About Me  This is what my official biography says about me: "Susan Runholt shares her teenage heroines' love of art and travel and commitment to feminism. She has traveled extensively in Europe, Asia and Africa and lived in Amsterdam and Paris, working as a bank clerk and an au pair. She’s also been a waitress, a maid, a motel desk clerk, a laundress, a caterer, and, eventually, director of programming for South Dakota Public Television. For the past two decades she has lived in Saint Paul, Minnesota, where she serves as a fundraising consultant for social service and arts organizations. She was named runner-up for the Debut Dagger Award by the Crime Writers' Association of Great Britain for The Mystery of the Third Lucretia. Her next mystery in the Kari and Lucas series, Rescuing Seneca Crane, will be published by Viking Children's Books in summer 2009." Okay. That's fine as far as it goes. But what am I really like?
Well, as you might be able to guess, I'm something like Kari's mom, Gillian. More than almost anything else in the world, I love to travel. And I love art and museums and classical music and good food. And let me tell you, I feel incredibly, incredibly lucky to be able to write books about art and travel (and, when I can sneak it in, food). Because, as much as I love all those other things, I love writing books even more. ...And About My Daughter Best of all, I love my daughter, Annalisa. I bring that up because she's a big part of The Mystery of the Third Lucretia. In fact, it's not too much to say that without her, I would never have written that book. And I might not ever have written for kids.

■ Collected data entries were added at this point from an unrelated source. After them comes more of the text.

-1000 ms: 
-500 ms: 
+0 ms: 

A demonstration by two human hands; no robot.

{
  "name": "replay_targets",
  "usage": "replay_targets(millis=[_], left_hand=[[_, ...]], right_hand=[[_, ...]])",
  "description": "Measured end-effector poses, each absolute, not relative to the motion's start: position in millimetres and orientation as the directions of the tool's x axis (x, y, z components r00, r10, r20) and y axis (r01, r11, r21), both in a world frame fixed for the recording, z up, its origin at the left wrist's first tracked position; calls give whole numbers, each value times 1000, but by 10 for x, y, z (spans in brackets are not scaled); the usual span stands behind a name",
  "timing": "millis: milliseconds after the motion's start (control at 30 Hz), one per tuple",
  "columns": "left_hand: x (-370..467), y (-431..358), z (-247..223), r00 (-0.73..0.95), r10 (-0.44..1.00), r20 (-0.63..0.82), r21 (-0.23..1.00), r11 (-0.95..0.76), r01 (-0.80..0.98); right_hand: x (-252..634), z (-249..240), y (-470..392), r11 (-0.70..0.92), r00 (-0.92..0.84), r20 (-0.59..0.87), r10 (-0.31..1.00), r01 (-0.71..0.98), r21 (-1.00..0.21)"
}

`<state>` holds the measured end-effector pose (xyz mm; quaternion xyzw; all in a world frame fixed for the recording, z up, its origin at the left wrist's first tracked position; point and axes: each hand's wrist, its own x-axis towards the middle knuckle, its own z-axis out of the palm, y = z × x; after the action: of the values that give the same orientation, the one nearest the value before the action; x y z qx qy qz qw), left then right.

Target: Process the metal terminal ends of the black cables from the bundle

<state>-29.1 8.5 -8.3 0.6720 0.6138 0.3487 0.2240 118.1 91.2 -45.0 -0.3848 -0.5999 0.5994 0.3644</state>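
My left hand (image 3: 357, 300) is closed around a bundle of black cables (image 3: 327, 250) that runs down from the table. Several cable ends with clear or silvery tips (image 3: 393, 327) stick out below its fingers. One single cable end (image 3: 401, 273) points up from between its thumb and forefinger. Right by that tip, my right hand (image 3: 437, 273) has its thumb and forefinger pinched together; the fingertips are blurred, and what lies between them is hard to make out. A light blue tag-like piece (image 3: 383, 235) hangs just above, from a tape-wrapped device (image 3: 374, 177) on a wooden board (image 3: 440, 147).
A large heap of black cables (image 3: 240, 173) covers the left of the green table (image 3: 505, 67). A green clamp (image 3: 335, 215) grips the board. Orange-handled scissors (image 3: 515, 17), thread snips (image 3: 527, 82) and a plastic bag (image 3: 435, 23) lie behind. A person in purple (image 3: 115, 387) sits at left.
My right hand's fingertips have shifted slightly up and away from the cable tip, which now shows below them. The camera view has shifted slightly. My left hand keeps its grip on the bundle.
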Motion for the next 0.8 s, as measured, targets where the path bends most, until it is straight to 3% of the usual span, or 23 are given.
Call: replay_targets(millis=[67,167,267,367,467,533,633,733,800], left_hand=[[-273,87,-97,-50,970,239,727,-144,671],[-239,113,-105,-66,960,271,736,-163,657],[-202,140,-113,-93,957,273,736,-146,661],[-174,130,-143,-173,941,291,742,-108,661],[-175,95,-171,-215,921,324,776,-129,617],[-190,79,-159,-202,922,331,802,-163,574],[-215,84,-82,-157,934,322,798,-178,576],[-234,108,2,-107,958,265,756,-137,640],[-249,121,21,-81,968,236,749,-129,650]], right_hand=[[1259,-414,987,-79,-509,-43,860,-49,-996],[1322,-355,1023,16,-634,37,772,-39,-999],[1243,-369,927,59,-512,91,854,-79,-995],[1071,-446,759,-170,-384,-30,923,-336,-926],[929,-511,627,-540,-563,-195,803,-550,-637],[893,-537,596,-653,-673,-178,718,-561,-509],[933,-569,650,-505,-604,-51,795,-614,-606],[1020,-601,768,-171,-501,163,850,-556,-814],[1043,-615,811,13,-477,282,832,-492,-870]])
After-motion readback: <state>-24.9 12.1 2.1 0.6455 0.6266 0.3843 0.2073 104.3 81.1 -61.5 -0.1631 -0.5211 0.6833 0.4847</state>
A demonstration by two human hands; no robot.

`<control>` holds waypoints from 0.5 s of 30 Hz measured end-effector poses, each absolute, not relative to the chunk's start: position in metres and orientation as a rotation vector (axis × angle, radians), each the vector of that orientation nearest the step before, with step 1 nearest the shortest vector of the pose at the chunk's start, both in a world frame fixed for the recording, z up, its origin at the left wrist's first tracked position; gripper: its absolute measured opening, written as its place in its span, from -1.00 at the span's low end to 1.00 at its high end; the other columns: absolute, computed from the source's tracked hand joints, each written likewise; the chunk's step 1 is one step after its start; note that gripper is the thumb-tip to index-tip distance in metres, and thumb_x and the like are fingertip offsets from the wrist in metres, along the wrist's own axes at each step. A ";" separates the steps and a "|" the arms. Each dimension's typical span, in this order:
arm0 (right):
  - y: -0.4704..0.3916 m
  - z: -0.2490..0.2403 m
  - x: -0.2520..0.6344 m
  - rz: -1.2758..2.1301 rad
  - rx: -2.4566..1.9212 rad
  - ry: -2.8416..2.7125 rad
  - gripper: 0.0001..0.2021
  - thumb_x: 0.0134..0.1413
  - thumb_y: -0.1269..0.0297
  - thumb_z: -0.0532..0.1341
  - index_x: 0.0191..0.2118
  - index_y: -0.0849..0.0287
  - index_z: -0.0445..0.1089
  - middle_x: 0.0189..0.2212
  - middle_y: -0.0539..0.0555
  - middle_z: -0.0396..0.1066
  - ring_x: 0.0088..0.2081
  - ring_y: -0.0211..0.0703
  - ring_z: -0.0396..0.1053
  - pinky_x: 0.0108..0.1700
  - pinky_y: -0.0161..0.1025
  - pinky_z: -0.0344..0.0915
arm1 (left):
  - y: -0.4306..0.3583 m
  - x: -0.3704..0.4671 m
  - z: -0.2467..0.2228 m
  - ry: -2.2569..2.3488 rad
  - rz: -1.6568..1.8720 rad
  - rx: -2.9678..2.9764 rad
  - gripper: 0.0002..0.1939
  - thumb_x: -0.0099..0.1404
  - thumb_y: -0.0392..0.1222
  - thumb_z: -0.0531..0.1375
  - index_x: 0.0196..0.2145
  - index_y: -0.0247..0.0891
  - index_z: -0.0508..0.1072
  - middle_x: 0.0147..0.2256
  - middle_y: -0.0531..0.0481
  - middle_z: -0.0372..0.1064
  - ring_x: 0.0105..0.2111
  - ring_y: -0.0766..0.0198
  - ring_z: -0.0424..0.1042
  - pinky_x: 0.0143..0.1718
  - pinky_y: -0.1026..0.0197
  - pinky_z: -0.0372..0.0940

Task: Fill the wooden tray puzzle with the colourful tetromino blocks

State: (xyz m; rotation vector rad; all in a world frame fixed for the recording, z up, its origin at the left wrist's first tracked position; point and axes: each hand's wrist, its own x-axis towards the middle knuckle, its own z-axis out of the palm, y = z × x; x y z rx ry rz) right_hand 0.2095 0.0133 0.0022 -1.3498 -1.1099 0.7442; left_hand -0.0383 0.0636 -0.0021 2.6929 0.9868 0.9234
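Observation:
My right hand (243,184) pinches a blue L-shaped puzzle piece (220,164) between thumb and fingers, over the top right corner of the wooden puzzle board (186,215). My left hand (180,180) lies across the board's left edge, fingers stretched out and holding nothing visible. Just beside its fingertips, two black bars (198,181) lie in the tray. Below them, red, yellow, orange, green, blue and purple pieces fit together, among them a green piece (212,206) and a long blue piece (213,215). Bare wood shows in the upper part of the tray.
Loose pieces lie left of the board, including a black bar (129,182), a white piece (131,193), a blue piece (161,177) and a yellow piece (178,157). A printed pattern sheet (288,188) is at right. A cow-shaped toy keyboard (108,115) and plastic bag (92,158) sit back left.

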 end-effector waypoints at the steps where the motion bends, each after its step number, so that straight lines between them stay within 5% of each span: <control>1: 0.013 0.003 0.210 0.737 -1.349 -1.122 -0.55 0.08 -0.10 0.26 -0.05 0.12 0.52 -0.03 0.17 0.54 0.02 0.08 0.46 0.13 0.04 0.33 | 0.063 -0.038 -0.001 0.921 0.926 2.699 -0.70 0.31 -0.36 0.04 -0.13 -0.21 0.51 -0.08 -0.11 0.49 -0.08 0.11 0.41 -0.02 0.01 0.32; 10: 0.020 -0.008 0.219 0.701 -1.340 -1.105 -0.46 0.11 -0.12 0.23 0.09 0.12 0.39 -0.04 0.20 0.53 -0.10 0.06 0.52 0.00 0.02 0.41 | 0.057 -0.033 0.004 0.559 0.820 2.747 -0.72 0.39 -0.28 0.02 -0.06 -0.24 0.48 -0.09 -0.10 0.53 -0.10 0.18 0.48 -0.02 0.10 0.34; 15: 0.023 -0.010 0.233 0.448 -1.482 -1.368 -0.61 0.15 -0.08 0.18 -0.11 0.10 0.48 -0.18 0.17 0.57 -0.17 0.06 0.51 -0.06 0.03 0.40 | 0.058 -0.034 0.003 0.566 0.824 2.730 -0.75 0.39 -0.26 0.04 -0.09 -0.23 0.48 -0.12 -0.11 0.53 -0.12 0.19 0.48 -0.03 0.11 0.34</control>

The way it started was this. From the time Annalisa was really young, she and I always went to the Minneapolis Institute of Arts together for the same reason Kari and her mom went—because it was fun and it was free. Well, when she was eleven (this was sixteen years ago, because she's 27 now), we went there to see Rembrandt's two paintings of Lucretia, which were being exhibited together. Annalisa loved them. And when she read the sign on the wall beside the paintings and looked at the sad, sad woman Rembrandt had painted, she cried. This was such a big deal for her that she actually came home and wrote a letter to the director of the museum telling him how much she liked the paintings. He wrote a letter back and gave her some books and things. (The lesson here is that it always pays to say thanks, but sometimes it pays more than others.)
Anyway, two years later, she and I went to Europe and visited London and Paris. And it turned out that she loved to travel just as much as I did.
All this time, Annalisa was The Perfect Child. I am not kidding. She was always sweet and kind and never made any trouble for anyone. Well, when she turned fourteen she decided she was, um, over that. She'd been perfect, and now she was ready to do something else for a change. And boy did she. I'm not going to tell her story—it's her story, after all, not mine. But she started to get in trouble in a bunch of ways, and she and I had a terrible time getting along. We could hardly say anything to each other without making each other mad or making each other cry. It was the hardest time in my whole life, and probably one of the hardest in hers, too.
I had written a book for adults by that time and had started writing a second. But at some point it occurred to me that maybe Annalisa and I could write a book together, and that would give us something to talk about. So I tried to think of what kind of a plot would be interesting to both of us. I'd already kind of decided that I wanted to write books that were set in faraway places, and since Annalisa loved London and Paris, I thought she'd be interested in a book set in those cities. But what could the mystery be about? I thought and thought, and then I remembered how much she had loved Rembrandt's two Lucretias. That was how I came up with the idea of the Third Lucretia.
Writing a book together worked to get us talking. It was the one thing we could discuss without fighting. Annalisa decided who the characters would be, what their names would be, what they looked like and what their personalities were like. She read every part of the book and said things like, "Mo-om, forget it, kids wouldn't be interested in this," or, "Yeah, this is really exciting!"
So when I say in the dedication that she helped me write The Mystery of the Third Lucretia, I'm totally serious. She really did. And I'm really, really grateful.